Exercise prompt
When you output the entries, begin with the first line and end with the line containing "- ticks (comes", keeping each line exactly as it is.

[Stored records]
########################################
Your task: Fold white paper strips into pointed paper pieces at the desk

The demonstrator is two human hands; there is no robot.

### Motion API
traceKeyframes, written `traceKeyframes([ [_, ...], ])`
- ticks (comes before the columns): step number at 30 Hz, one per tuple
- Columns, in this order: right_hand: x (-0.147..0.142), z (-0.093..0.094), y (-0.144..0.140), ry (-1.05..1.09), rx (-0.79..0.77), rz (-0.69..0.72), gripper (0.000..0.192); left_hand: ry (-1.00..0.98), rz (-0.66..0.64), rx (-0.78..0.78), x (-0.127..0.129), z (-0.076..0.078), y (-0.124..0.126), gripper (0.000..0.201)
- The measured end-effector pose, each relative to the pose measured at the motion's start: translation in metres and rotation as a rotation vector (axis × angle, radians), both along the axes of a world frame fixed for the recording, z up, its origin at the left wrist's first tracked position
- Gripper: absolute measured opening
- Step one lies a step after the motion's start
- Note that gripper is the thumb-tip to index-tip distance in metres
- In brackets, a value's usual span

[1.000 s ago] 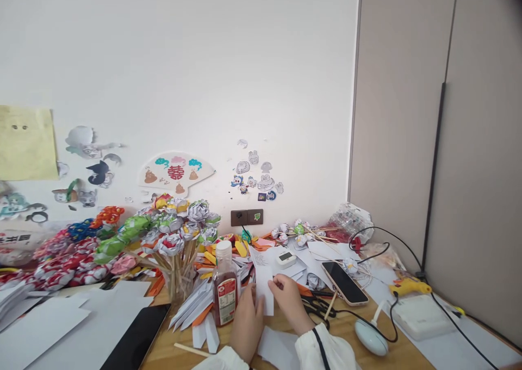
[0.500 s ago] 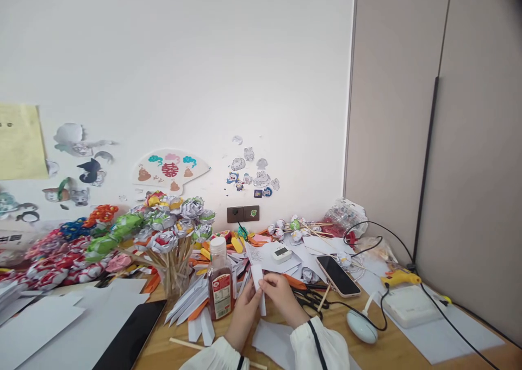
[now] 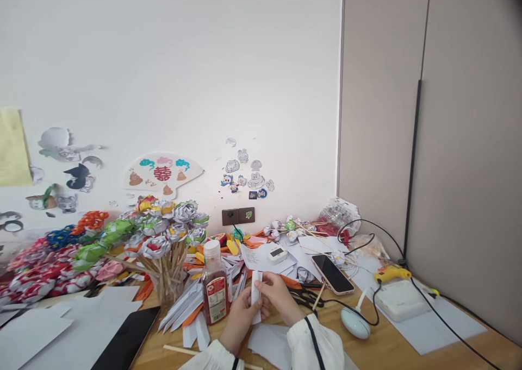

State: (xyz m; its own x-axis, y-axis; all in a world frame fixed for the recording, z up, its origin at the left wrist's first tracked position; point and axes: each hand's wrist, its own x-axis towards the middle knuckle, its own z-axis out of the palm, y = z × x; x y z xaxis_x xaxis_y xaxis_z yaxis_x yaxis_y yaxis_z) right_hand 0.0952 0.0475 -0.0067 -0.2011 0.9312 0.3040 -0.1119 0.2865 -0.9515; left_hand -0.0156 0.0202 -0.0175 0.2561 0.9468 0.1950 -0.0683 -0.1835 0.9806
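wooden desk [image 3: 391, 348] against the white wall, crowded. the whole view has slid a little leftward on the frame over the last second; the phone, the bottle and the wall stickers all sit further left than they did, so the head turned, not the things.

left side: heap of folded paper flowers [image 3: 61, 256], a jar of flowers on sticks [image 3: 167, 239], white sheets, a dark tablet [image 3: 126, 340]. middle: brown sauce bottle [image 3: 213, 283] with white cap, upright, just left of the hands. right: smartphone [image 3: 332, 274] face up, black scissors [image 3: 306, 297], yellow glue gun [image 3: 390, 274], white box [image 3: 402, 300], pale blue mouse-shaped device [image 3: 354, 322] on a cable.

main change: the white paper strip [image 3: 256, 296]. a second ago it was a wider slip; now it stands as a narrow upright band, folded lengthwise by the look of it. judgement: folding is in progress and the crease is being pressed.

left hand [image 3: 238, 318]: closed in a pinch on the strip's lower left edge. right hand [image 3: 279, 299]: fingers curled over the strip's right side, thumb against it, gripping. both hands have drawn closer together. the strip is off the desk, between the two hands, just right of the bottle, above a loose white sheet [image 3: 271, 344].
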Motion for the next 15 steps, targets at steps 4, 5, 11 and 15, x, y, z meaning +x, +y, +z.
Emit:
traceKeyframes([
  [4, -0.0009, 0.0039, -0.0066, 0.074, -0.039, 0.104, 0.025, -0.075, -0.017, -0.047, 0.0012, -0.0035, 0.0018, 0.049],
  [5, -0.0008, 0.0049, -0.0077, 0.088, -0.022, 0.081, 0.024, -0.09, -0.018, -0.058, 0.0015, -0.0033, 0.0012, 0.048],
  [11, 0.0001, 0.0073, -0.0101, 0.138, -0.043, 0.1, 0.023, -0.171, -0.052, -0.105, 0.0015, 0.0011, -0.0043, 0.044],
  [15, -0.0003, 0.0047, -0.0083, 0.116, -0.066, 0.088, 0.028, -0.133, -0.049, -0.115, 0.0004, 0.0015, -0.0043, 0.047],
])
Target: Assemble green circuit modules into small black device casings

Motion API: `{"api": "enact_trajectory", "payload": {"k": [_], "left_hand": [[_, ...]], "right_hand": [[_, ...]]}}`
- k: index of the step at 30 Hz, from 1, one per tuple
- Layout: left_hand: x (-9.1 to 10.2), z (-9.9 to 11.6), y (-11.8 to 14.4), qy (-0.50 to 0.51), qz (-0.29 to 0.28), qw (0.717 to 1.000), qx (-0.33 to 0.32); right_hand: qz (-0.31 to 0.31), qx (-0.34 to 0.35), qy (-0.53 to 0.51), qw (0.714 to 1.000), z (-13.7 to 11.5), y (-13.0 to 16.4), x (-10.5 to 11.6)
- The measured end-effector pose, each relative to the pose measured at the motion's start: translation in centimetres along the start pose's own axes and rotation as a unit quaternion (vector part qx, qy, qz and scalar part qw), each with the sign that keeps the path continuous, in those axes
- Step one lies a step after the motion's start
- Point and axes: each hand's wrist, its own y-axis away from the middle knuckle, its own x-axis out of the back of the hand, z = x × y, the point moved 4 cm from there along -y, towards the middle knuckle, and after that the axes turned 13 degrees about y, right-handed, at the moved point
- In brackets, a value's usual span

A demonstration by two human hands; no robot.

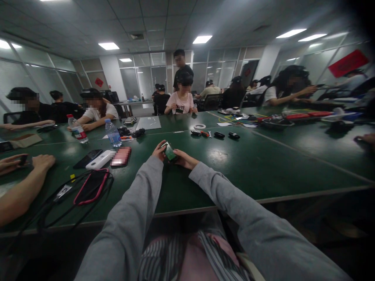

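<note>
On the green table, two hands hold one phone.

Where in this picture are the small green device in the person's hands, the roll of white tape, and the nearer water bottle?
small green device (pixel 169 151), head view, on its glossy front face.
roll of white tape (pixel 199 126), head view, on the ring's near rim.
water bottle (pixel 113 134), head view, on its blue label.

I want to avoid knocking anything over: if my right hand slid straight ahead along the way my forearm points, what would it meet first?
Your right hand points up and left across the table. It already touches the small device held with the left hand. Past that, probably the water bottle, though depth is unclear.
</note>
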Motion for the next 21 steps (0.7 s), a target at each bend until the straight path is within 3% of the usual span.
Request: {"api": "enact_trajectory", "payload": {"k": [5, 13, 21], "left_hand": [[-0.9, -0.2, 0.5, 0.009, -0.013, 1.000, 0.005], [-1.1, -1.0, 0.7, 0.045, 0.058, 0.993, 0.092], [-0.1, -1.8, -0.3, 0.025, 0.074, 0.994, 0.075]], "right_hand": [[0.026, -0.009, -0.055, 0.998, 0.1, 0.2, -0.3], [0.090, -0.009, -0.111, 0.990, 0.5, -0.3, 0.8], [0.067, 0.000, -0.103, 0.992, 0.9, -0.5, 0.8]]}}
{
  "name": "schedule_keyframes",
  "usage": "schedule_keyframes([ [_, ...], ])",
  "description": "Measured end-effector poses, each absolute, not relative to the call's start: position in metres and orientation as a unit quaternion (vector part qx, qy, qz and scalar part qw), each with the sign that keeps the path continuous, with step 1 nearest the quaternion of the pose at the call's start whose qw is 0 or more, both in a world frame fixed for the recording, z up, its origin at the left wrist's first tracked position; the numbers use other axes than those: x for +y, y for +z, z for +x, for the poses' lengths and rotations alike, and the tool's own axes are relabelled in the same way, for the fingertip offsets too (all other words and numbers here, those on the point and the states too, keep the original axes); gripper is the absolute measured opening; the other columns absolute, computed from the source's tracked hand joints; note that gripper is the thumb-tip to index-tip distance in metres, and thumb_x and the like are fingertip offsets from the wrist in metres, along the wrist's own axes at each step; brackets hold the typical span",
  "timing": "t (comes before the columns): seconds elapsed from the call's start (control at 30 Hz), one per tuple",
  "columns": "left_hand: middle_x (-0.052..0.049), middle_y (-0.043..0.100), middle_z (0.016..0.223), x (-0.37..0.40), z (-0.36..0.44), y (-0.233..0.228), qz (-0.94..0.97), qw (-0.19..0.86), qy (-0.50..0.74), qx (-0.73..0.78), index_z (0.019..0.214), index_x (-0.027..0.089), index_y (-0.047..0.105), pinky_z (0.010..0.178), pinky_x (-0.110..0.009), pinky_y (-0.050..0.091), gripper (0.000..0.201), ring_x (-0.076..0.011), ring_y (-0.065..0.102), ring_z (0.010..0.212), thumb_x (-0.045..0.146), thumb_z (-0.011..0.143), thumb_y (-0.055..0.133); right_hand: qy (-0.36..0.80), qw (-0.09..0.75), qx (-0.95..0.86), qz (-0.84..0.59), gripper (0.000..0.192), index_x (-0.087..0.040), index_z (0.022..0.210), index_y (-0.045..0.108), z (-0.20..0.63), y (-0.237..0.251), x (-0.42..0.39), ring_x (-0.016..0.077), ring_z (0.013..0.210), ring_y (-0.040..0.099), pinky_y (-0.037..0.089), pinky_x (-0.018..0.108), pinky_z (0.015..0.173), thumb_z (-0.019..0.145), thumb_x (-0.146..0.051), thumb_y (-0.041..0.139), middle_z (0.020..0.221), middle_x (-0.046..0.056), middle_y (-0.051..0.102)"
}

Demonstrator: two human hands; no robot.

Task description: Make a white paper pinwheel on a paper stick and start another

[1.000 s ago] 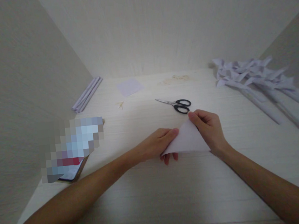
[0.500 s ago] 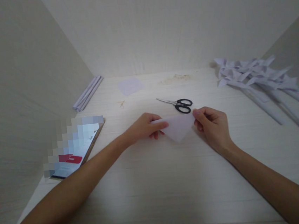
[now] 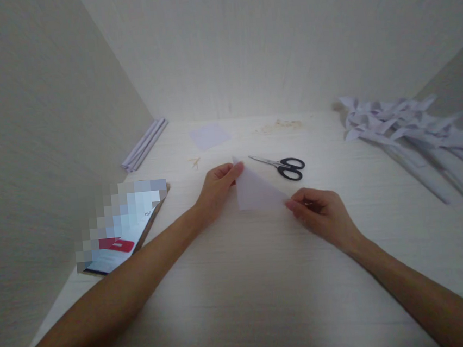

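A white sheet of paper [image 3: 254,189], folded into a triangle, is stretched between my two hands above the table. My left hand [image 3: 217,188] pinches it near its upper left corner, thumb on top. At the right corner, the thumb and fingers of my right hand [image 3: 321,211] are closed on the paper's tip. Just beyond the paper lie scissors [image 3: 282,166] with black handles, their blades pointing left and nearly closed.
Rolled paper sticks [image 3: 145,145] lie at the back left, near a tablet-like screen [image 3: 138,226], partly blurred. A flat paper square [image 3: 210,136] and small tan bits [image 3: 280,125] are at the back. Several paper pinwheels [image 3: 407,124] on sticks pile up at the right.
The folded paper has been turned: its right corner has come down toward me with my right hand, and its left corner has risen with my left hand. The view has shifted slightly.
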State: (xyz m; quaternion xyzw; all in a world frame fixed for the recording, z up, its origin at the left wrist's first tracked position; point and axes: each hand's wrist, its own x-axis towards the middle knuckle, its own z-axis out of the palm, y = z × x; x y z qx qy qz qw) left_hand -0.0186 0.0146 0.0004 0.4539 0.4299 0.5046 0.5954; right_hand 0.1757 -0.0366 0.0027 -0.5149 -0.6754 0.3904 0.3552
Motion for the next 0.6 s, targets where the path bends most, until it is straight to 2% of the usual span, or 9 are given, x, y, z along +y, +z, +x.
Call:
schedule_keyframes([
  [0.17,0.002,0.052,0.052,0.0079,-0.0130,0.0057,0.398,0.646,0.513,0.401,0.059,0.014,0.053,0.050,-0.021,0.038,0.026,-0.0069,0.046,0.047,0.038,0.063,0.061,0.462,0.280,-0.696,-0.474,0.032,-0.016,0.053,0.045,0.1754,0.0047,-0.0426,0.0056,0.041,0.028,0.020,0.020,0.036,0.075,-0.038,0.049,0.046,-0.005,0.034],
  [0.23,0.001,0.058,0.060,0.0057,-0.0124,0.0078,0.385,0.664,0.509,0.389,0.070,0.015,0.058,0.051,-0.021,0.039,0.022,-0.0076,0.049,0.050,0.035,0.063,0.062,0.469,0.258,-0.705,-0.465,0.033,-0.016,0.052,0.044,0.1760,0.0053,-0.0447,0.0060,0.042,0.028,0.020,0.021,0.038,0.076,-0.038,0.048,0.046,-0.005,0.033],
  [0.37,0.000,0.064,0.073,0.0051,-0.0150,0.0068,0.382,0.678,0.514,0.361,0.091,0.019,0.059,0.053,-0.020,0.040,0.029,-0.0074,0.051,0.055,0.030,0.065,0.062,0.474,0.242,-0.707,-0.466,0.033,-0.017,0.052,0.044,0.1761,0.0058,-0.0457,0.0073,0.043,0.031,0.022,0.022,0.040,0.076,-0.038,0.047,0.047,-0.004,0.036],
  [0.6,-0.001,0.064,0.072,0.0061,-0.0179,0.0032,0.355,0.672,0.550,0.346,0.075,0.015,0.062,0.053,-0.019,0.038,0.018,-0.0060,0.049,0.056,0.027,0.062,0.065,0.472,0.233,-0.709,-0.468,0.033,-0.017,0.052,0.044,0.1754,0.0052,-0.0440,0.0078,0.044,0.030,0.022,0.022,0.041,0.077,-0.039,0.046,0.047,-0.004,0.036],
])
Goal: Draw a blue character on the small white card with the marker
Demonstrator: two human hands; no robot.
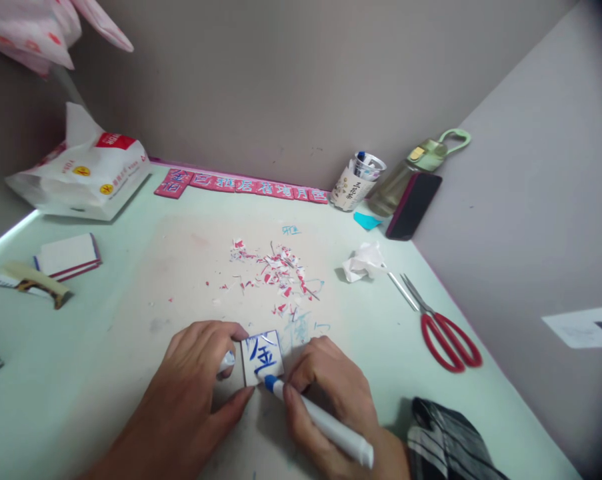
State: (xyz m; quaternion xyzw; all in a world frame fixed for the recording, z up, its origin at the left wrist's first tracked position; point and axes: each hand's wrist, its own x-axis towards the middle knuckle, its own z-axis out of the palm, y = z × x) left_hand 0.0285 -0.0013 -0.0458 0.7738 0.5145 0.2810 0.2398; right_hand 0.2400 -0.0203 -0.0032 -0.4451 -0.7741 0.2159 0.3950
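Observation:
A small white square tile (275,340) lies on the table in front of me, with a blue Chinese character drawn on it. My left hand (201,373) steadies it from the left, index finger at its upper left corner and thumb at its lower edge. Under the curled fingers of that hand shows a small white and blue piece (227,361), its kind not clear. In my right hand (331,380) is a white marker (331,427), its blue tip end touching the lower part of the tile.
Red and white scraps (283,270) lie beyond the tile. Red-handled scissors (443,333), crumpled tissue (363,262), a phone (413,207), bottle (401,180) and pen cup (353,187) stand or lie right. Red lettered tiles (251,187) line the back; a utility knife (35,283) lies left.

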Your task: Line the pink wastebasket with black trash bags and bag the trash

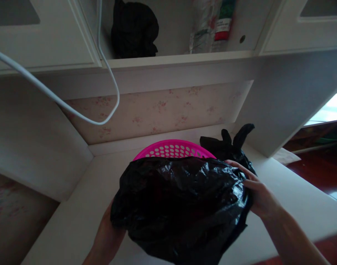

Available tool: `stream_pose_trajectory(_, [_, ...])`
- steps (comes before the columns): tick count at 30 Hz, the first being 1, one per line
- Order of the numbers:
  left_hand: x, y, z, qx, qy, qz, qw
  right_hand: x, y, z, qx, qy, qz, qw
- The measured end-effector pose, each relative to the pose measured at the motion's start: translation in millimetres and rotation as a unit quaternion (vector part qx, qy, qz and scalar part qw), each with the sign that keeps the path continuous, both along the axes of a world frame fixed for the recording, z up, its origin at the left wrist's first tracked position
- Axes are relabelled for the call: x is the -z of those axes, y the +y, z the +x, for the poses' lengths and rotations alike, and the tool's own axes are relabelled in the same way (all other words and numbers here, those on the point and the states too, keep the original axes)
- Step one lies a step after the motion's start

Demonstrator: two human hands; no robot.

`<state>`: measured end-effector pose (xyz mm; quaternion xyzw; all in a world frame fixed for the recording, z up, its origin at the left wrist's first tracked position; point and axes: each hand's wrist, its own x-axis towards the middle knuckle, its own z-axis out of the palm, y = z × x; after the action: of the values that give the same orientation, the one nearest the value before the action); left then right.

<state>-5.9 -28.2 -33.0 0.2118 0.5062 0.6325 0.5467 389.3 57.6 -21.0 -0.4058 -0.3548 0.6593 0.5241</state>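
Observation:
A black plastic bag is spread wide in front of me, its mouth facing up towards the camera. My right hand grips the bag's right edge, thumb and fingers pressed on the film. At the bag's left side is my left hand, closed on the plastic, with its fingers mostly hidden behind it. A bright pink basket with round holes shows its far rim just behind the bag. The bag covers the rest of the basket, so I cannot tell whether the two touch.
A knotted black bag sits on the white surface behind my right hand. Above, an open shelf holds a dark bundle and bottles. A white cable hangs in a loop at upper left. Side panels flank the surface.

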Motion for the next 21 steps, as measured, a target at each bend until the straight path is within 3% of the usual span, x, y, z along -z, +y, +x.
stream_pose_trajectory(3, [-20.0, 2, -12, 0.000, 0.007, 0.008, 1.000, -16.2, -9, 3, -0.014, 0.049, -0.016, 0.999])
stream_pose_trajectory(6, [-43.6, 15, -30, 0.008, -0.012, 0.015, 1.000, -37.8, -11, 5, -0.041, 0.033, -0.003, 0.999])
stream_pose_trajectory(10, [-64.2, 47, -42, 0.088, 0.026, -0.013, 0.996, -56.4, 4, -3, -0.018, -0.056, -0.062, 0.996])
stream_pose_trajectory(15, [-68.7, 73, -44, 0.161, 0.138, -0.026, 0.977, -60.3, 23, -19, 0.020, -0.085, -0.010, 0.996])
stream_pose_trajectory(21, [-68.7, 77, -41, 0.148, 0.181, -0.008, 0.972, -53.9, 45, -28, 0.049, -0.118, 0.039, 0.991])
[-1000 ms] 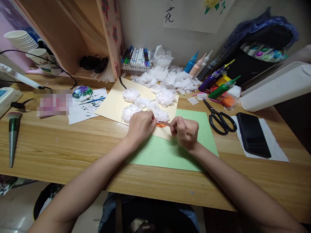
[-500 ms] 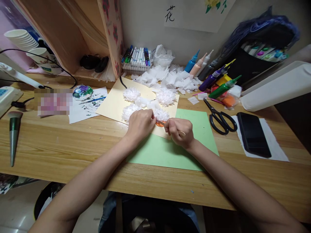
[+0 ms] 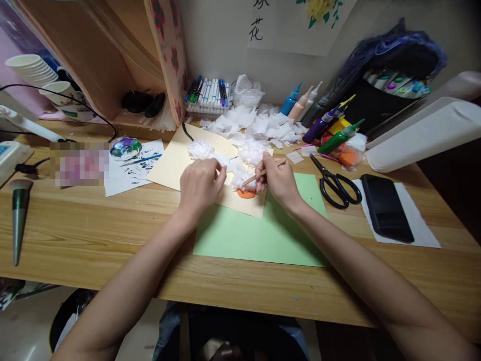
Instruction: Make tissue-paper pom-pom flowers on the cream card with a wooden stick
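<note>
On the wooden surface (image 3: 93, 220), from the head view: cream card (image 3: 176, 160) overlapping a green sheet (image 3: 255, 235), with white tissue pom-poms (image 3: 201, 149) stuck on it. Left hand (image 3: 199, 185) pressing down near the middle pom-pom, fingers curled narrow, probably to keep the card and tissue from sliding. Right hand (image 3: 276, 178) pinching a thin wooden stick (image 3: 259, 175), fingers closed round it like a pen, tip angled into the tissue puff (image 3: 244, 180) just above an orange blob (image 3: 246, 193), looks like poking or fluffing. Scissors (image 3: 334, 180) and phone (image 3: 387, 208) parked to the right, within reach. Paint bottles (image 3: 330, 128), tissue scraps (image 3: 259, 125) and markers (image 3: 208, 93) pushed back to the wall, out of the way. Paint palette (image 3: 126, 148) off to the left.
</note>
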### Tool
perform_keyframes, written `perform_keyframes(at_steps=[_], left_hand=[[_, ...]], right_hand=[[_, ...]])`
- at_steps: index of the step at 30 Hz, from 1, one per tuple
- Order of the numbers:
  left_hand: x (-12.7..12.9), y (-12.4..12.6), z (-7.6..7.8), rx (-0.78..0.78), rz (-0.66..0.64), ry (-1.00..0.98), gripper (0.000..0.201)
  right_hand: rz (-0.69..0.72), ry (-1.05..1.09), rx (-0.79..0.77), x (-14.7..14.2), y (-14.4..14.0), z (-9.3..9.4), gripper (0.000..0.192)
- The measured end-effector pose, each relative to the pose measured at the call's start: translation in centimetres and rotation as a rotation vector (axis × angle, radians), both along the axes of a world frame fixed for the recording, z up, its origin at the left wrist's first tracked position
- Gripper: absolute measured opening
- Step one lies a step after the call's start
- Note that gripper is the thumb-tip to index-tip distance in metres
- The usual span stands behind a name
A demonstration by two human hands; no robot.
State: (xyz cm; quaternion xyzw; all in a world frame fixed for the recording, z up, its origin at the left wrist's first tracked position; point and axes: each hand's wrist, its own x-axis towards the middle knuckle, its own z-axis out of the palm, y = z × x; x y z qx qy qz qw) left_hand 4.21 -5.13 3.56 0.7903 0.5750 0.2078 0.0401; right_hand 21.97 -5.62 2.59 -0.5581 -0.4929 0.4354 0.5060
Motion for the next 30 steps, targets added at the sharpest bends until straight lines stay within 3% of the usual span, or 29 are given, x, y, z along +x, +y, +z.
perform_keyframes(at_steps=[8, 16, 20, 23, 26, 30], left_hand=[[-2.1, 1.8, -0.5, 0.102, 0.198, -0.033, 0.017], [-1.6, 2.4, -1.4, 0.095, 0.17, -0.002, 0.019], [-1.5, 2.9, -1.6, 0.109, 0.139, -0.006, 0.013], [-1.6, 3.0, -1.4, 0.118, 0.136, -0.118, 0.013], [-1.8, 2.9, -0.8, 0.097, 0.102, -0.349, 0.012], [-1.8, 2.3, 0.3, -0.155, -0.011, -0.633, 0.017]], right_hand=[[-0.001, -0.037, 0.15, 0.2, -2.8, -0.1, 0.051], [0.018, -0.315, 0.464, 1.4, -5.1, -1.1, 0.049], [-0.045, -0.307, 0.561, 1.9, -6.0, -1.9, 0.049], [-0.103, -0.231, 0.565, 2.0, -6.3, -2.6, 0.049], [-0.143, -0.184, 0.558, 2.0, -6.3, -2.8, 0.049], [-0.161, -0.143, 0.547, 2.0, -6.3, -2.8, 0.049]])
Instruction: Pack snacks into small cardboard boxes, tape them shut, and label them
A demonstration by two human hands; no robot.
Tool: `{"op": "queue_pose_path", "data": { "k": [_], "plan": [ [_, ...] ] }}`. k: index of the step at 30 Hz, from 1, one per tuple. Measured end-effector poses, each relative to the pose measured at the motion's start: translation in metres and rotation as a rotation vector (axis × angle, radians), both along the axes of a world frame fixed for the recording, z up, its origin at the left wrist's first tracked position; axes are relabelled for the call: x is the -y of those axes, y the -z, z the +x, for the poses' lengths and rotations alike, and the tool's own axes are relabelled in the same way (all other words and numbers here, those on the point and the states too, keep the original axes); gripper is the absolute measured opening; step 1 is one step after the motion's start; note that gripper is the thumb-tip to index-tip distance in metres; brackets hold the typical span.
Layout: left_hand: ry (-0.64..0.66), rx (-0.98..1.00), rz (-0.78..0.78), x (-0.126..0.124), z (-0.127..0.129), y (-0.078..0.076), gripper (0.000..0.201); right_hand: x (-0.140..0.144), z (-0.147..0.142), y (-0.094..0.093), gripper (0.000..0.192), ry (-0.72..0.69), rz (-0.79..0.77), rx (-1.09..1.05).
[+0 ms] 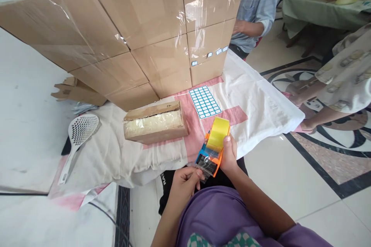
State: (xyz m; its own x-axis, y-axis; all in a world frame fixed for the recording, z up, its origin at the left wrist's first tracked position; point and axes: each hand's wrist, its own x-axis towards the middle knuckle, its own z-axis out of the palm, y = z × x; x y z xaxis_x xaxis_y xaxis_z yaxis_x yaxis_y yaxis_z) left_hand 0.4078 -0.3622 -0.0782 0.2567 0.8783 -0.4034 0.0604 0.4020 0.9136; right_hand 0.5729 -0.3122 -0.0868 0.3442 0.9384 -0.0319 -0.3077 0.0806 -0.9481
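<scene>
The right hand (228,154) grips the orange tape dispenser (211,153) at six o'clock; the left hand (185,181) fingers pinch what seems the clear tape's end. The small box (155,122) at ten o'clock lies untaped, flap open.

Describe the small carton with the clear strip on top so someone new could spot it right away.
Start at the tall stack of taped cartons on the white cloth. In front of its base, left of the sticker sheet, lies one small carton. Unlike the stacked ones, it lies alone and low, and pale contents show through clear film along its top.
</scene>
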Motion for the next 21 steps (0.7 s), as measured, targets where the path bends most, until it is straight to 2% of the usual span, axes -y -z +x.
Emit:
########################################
Output of the exercise
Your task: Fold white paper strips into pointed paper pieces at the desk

The demonstrator is two human hands; there is no robot.

### Motion API
traceKeyframes, written `traceKeyframes([ [_, ...], ])`
- ticks (comes before the columns): step number at 30 Hz, one per tuple

What this exercise asked for has been supplied.